When a child process is created, a number
of variables are inherited from the parent process, including the real and effective user IDs, the real and effective group IDs, the umask , the terminal, the current working directory, and the environment variables.
Processes are generally permitted to run on a CPU until their timeslice the amount of time allocated to them by the scheduling algorithmis over, at which point another process is scheduled to be run.
However, processes frequently give up the CPU early because they reach a point when they need a resource to continue; this is called blocking . This is often due to slow input/output operations; no matter how fast your disk drive is, the CPU is still faster, so when one process is waiting for disk data, another process can be executing.
The difference between your typing speed and your CPU speed is even greater; most people type six characters per second or less, so on a 3 GHz PC, the CPU will average at least 500 million operations between keystrokes.
Since processes are usually waiting for data, it's not uncommon for programs to run for only a few seconds a day. I've been using my X display server heavily all day, and it's accumulated less than 30 minutes of CPU time; my POP3 mail server, which is accessed 600 times and transfers several hundred megabytes of data each day, accumulates less than 20 seconds of CPU time a day.
The 2.6 kernels now used in Fedora do fully preemptive scheduling, which means that when data does arrive for a sleeping process, and that sleeping process has a higher priority than the process currently running, the kernel will preempt the running process and immediately schedule the new process for execution (instead of waiting for the currently executing process to reach the end of its timeslice).

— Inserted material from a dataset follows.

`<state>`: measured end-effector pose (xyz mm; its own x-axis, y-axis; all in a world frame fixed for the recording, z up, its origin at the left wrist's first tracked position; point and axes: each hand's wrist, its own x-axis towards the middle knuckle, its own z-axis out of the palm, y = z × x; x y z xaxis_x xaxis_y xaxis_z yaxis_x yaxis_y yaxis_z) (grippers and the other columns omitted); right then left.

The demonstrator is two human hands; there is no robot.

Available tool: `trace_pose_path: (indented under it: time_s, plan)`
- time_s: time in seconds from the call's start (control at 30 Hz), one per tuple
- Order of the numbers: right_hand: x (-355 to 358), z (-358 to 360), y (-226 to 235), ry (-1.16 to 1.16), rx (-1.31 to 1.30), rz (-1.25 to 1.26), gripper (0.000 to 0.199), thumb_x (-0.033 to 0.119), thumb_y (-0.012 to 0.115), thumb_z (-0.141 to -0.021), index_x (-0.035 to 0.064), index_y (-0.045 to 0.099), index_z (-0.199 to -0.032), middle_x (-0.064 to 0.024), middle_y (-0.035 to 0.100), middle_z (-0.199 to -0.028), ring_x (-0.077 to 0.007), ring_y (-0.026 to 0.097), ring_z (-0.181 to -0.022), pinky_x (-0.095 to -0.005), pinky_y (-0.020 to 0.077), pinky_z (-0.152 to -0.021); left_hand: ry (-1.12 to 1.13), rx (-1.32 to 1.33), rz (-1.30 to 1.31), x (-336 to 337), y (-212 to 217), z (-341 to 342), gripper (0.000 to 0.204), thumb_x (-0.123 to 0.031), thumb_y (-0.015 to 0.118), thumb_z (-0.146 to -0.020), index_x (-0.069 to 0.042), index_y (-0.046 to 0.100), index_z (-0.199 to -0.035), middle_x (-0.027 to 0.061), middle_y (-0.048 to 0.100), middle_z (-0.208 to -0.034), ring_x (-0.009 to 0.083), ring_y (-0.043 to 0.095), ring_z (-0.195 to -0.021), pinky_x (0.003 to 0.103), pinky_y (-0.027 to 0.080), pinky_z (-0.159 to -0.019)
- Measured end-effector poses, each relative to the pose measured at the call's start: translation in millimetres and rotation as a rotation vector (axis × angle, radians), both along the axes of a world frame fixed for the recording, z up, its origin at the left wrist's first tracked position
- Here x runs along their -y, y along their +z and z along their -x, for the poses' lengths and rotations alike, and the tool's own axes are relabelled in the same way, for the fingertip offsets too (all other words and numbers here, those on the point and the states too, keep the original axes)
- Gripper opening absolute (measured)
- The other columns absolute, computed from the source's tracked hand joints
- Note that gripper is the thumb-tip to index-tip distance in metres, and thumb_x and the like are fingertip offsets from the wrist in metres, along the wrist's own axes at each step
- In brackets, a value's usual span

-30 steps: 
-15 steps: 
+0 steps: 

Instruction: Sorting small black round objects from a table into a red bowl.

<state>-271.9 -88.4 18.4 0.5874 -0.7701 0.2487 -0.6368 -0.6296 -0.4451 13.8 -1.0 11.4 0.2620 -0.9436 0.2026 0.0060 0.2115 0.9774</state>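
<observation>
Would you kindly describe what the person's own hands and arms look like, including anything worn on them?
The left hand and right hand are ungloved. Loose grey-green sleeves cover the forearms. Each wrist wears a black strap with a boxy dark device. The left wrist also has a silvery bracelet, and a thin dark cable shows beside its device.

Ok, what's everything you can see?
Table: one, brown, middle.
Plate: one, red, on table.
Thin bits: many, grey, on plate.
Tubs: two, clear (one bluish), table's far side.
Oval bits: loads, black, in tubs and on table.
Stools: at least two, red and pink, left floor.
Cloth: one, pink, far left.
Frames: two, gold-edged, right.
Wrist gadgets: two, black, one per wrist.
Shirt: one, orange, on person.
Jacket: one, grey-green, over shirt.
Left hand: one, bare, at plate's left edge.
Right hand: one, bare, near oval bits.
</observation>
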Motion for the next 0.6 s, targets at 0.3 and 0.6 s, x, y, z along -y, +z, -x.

The kernel dynamically changes the priority of a process based on the amount of time since it last executed, the amount of time it has executed recently, the amount of I/O it is performing, and the nice value.
To terminate a running process, a numeric signal is sent to that process. To see all of the available signals, use the -l argument to kill , which shows the signal names and numbers:
$ kill -l
1) SIGHUP 2) SIGINT 3) SIGQUIT 4) SIGILL
5) SIGTRAP 6) SIGABRT 7) SIGBUS 8) SIGFPE
9) SIGKILL 10) SIGUSR1 11) SIGSEGV 12) SIGUSR2
13) SIGPIPE 14) SIGALRM 15) SIGTERM 17) SIGCHLD
18) SIGCONT 19) SIGSTOP 20) SIGTSTP 21) SIGTTIN
22) SIGTTOU 23) SIGURG 24) SIGXCPU 25) SIGXFSZ
26) SIGVTALRM 27) SIGPROF 28) SIGWINCH 29) SIGIO
30) SIGPWR 31) SIGSYS 34) SIGRTMIN 35) SIGRTMIN+1
36) SIGRTMIN+2 37) SIGRTMIN+3 38) SIGRTMIN+4 39) SIGRTMIN+5
40) SIGRTMIN+6 41) SIGRTMIN+7 42) SIGRTMIN+8 43) SIGRTMIN+9
44) SIGRTMIN+10 45) SIGRTMIN+11 46) SIGRTMIN+12 47) SIGRTMIN+13
48) SIGRTMIN+14 49) SIGRTMIN+15 50) SIGRTMAX-14 51) SIGRTMAX-13
52) SIGRTMAX-12 53) SIGRTMAX-11 54) SIGRTMAX-10 55) SIGRTMAX-9
56) SIGRTMAX-8 57) SIGRTMAX-7 58) SIGRTMAX-6 59) SIGRTMAX-5
60) SIGRTMAX-4 61) SIGRTMAX-3 62) SIGRTMAX-2 63) SIGRTMAX-1
64) SIGRTMAX
Each of these signals has a specific meaning, which can usually be determined from the signal name; for example, SIGHUP is the hangup signal, SIGINT is the interrupt signal (sent when you use Ctrl-C to try to interrupt a program running on a terminal or character-mode VT), SIGFPE is the signal for floating-point exceptions (such as division by zero), and SIGPWR is the signal for a power failure. Most of these signals are generated automatically by the kernel and basic server processes.
In most cases, a process can arrange to catch a particular signal and do something; for example, a text editor might save the current file when SIGHUP is received (the connection to the terminal is lost). If the process has not arranged to catch a signal, a default action is taken. In most cases, the default action is to terminate the process, but the default for some signals (such as SIGPWR ) is simply to ignore the signal and keep on running.
SIGTERM is used to request that a program terminate itself. Most programs catch this signal and clean up before they terminate, deleting any temporary files, saving data if necessary, informing network peers that they are terminating (where appropriate), and so forth. This is the default signal sent by top and kill , and the signal sent by the GNOME System Monitor when you specify End Program.
SIGKILL is uncatchable. It always terminates a program. This is useful when you wish to definitely terminate a program,
but it doesn't give the program an opportunity to shut down gracefully, so files and network communications may be left in half-finished states, which may cause future problems. For this reason, it should be used as a last resort. SIGKILL is the signal sent by the Kill Program option in System Monitor and the Kill button in KSysGuard.